◆ Source material:
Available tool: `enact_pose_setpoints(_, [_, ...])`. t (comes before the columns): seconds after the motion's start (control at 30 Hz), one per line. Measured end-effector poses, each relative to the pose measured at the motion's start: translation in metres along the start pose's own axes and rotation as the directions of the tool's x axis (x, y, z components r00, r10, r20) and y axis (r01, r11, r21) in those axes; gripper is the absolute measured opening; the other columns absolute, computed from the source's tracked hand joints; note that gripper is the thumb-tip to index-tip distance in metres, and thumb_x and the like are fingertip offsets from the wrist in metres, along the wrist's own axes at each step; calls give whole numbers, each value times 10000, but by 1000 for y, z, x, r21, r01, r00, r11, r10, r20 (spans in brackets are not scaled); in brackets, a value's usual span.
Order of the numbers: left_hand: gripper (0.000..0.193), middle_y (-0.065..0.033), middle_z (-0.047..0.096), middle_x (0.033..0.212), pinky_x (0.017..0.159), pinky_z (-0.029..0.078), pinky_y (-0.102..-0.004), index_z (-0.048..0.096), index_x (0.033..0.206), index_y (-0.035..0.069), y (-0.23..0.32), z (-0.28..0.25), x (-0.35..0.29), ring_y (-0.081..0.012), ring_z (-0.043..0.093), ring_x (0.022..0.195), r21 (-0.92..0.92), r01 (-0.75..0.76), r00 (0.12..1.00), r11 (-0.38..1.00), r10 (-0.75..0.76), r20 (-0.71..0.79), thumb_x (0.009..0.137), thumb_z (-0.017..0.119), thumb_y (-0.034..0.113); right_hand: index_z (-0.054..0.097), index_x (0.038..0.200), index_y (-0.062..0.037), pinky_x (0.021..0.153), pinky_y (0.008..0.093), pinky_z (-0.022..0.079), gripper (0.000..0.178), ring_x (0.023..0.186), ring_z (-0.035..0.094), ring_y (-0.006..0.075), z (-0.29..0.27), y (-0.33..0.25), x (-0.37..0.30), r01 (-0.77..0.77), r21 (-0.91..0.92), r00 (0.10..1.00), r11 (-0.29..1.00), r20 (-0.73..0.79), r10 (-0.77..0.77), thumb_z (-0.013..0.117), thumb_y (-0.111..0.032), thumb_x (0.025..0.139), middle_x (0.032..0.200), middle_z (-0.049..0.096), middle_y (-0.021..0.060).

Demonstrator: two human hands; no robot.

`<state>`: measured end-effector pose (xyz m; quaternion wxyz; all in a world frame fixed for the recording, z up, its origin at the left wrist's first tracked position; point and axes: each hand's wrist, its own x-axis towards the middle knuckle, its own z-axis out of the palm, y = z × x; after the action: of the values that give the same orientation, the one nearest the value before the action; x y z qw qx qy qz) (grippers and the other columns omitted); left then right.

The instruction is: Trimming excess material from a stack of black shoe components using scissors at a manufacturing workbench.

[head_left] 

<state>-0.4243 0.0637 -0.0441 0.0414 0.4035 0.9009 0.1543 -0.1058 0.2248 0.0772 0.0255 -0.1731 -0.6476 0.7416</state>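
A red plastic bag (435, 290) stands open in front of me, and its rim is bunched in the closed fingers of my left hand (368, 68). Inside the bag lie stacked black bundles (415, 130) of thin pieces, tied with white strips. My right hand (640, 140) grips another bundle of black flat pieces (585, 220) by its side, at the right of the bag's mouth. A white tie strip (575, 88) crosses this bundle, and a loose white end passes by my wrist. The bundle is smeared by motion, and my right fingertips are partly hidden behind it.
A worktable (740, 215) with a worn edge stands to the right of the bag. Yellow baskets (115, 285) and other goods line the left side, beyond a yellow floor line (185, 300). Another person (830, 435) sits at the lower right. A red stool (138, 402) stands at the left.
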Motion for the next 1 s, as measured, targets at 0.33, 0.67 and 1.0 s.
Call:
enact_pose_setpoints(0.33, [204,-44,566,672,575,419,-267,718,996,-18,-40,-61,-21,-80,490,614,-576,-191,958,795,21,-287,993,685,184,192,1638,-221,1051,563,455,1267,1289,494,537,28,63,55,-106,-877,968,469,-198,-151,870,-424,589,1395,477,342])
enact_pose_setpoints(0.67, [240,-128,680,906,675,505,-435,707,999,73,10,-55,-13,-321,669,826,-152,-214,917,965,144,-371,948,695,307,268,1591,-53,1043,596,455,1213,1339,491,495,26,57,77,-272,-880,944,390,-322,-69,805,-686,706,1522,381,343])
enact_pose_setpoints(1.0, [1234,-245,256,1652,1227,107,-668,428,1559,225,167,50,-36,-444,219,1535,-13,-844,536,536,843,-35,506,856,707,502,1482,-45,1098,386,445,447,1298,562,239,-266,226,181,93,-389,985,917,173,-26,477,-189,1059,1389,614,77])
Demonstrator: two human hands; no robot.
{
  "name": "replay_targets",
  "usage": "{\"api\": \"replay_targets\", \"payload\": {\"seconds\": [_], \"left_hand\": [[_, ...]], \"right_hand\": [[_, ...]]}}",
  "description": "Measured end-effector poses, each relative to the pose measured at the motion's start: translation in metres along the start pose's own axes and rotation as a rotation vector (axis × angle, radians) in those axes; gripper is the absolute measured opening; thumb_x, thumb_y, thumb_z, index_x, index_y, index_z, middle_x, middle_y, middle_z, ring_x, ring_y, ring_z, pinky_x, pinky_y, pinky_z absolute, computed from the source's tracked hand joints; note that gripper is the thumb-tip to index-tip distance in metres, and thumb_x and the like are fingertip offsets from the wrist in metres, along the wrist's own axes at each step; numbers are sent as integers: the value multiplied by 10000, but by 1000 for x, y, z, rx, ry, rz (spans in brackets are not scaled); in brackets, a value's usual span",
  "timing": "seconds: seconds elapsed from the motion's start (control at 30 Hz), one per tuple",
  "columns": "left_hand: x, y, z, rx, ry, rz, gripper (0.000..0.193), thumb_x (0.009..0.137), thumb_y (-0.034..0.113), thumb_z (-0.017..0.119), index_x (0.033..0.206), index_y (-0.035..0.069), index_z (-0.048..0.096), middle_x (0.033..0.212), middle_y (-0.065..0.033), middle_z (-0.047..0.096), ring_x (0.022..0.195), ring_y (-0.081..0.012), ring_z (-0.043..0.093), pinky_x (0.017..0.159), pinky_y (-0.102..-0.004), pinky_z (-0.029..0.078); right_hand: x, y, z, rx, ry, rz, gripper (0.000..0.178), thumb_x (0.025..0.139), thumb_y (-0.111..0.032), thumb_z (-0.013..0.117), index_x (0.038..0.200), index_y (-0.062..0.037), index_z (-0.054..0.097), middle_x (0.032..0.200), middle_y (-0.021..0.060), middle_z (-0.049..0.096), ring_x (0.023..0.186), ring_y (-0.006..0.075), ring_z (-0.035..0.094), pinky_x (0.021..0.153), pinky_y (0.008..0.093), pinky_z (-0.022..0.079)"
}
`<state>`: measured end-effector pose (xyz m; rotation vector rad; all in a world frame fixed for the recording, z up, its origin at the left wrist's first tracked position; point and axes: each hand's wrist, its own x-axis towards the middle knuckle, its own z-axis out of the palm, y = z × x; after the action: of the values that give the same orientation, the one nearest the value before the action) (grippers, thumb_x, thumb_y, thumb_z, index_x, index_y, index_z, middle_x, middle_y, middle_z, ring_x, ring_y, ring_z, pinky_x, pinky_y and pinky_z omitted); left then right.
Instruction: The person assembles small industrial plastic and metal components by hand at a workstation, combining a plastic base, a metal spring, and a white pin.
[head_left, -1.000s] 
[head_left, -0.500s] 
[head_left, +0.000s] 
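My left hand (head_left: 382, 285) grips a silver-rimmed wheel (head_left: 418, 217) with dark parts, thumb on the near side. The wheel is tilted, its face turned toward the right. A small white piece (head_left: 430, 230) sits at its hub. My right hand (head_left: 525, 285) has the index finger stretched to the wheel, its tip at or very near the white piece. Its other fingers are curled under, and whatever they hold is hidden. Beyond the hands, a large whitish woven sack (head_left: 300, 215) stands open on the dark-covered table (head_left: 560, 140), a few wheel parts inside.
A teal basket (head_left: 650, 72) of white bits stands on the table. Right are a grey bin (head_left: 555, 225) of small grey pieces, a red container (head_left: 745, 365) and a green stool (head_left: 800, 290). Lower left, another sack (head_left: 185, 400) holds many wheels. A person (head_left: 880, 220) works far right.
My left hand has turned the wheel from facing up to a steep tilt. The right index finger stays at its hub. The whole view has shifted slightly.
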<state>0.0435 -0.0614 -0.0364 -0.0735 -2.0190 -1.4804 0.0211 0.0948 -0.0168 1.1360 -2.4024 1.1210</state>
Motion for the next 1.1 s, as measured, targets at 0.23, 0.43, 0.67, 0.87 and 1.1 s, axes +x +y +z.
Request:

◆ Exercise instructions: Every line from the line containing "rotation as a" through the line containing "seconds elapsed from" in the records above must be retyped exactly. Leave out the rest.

◆ Worked solution:
  "description": "Measured end-effector poses, each relative to the pose measured at the motion's start: translation in metres along the start pose's own axes and rotation as a rotation vector (axis × angle, radians) in those axes; gripper is the absolute measured opening; thumb_x, thumb_y, thumb_z, index_x, index_y, index_z, middle_x, middle_y, middle_z, ring_x, ring_y, ring_z, pinky_x, pinky_y, pinky_z absolute, computed from the source's tracked hand joints; note that gripper is the thumb-tip to index-tip distance in metres, and thumb_x and the like are fingertip offsets from the wrist in metres, along the wrist's own axes at each step; numbers are sent as integers: the value multiplied by 10000, but by 1000 for x, y, z, rx, ry, rz (spans in brackets are not scaled); in brackets, a value's usual span",
  "timing": "seconds: seconds elapsed from the motion's start (control at 30 Hz), one per tuple",

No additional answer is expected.